Midan Dina A, Abo El Fotoh Wafaa Moustafa M, El Shalakany Abeer H
a Department of Pediatrics , Faculty of Medicine, Menoufia University , Shebin el kom , Menoufia , Egypt and.
b Department of Clinical Pathology , Faculty of Medicine, Menoufia University , Shebin el kom , Menoufia , Egypt.
J Matern Fetal Neonatal Med. 2017 Jun;30(12):1476-1483. doi: 10.1080/14767058.2016.1219994. Epub 2016 Aug 23.
This study aimed to explore whether 16S rRNA gene amplification by real time PCR and sequencing could serve as genetic-based methods in rapid and accurate diagnosis of neonatal sepsis.
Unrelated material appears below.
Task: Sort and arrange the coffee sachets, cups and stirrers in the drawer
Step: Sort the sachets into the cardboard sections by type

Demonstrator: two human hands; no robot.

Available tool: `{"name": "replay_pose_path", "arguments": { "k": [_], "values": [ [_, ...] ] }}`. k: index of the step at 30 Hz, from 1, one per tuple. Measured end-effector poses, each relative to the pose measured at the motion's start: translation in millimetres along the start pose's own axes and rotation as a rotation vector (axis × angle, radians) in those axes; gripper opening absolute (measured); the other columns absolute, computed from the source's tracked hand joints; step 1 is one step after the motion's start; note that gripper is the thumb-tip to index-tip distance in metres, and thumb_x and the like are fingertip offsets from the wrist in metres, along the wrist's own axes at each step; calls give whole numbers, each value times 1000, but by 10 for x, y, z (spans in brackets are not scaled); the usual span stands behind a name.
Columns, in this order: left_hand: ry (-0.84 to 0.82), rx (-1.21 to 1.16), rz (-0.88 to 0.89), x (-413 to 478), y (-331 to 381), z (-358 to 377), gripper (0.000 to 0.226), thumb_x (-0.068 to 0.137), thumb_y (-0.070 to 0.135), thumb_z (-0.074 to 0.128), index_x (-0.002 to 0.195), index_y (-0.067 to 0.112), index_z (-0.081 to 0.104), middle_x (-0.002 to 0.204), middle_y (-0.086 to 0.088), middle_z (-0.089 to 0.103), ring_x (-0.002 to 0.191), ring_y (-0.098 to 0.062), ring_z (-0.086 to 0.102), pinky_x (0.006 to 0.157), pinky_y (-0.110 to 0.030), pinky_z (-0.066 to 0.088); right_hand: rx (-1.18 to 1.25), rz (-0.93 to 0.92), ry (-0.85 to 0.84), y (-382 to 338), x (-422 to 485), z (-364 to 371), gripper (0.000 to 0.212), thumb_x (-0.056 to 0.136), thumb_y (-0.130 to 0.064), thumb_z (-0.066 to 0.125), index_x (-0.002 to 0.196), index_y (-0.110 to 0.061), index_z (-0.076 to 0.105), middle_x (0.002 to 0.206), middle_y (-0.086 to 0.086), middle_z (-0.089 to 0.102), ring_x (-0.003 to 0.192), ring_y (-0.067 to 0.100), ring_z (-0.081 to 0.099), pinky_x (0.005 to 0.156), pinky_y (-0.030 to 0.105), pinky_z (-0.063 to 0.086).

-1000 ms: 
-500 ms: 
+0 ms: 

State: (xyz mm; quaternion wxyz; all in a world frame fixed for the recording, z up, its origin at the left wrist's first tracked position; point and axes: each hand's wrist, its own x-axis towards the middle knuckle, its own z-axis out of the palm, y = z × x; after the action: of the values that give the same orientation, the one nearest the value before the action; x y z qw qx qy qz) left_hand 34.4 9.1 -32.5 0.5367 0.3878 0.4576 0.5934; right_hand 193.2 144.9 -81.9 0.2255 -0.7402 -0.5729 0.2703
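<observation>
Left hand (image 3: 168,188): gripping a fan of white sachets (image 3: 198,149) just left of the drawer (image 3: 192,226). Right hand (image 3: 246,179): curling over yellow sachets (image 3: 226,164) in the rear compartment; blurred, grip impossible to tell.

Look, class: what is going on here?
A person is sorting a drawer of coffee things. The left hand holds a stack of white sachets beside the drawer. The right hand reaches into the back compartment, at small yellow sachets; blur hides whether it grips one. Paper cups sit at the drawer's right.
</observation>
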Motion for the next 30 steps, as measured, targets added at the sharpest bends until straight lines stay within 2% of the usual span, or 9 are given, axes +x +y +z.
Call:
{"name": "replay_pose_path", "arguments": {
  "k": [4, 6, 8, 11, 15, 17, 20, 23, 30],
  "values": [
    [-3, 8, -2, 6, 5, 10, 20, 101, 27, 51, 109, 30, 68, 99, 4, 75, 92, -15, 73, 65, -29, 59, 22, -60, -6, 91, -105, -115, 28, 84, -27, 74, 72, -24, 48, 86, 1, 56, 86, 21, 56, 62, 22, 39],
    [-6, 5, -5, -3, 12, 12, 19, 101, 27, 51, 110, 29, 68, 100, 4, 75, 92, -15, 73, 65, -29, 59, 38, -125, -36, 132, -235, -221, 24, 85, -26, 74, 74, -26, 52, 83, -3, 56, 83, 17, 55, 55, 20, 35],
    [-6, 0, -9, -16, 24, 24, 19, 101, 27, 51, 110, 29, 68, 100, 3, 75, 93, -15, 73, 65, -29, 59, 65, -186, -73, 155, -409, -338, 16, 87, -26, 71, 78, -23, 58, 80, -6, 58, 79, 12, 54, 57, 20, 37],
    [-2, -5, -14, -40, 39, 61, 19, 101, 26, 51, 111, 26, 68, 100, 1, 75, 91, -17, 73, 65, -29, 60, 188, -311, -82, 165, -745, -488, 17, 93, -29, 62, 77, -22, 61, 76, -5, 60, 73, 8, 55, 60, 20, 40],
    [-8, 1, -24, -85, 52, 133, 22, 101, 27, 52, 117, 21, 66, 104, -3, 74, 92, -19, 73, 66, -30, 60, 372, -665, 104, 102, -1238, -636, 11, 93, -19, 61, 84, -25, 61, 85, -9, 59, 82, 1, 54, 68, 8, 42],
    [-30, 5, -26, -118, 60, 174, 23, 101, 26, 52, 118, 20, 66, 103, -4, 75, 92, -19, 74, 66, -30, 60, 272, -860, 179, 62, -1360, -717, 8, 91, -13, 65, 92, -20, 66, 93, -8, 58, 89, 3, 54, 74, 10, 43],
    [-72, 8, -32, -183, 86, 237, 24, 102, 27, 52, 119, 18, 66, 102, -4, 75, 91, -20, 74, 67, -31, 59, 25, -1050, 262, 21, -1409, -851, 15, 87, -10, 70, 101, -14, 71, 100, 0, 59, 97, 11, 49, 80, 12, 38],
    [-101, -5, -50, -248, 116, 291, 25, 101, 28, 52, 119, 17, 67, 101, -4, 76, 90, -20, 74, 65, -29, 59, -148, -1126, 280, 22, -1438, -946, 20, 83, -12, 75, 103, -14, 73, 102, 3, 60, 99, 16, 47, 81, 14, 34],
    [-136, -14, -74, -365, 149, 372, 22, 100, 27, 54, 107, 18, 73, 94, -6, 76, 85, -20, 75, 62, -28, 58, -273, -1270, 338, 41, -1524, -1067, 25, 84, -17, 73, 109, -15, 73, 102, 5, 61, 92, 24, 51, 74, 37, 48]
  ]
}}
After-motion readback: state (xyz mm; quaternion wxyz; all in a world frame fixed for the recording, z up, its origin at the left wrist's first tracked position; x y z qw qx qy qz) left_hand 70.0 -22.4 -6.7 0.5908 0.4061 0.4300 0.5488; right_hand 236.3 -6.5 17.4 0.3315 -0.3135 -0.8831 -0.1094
This case control study was conducted on 40 neonates suffering from sepsis like manifestations recruited from the neonatal intensive care unit of Menoufia university hospital over a period of 6 months. Their blood samples were used for paired analysis of bacterial growth using BACTEC 9050 instrument and real time PCR assay with subsequent DNA sequencing for bacterial species identification.
The detection rate of culture proven sepsis was 70%. By using real time 16S r RNA PCR amplification method, the detection of bacteria was improved to 80%. Real time PCR revealed sensitivity, specificity, positive predictive value and negative predictive value of [100%, 66.7%, 87.5% and 100%] respectively. Compared to culture, the 16S rRNA real time PCR demonstrated a high negative value for ruling out neonatal sepsis. There was significant statistical difference between the PCR positive and negative cases as regards the hematological sepsis score. The results demonstrated the ability of DNA sequencing to recognize 4 pathogens which were negative by blood culture. The time consumed to detect sepsis using blood culture was up to 5 days while it took up to 16 h only by PCR and sequencing methods.
16S rRNA gene amplification by real time PCR and sequence analysis could be served as ideal and reliable genetic-based methods to diagnose and rule out sepsis with provision of additional data that cannot be obtained by routine laboratory tests with a shorter turnaround time than those with culture-based protocols.
本研究旨在探讨实时聚合酶链反应(PCR)扩增16S rRNA基因并进行测序是否可作为基于基因的方法用于快速、准确诊断新生儿败血症。
本病例对照研究对从曼努菲亚大学医院新生儿重症监护病房招募的40例有败血症样表现的新生儿进行了为期6个月的研究。采集他们的血样,使用BACTEC 9050仪器进行细菌生长的配对分析,并通过实时PCR检测及后续DNA测序来鉴定细菌种类。
培养证实的败血症检测率为70%。采用实时16S rRNA PCR扩增方法,细菌检测率提高到了80%。实时PCR显示敏感性、特异性、阳性预测值和阴性预测值分别为[100%、66.7%、87.5%和100%]。与培养法相比,16S rRNA实时PCR在排除新生儿败血症方面具有较高的阴性预测值。PCR阳性和阴性病例在血液学败血症评分方面存在显著统计学差异。结果表明DNA测序能够识别4种血培养呈阴性的病原体。使用血培养检测败血症耗时长达5天,而通过PCR和测序方法仅需16小时。
实时PCR扩增16S rRNA基因并进行序列分析可作为诊断和排除败血症的理想且可靠的基于基因的方法,能提供常规实验室检测无法获得的额外数据,且周转时间比基于培养的方法更短。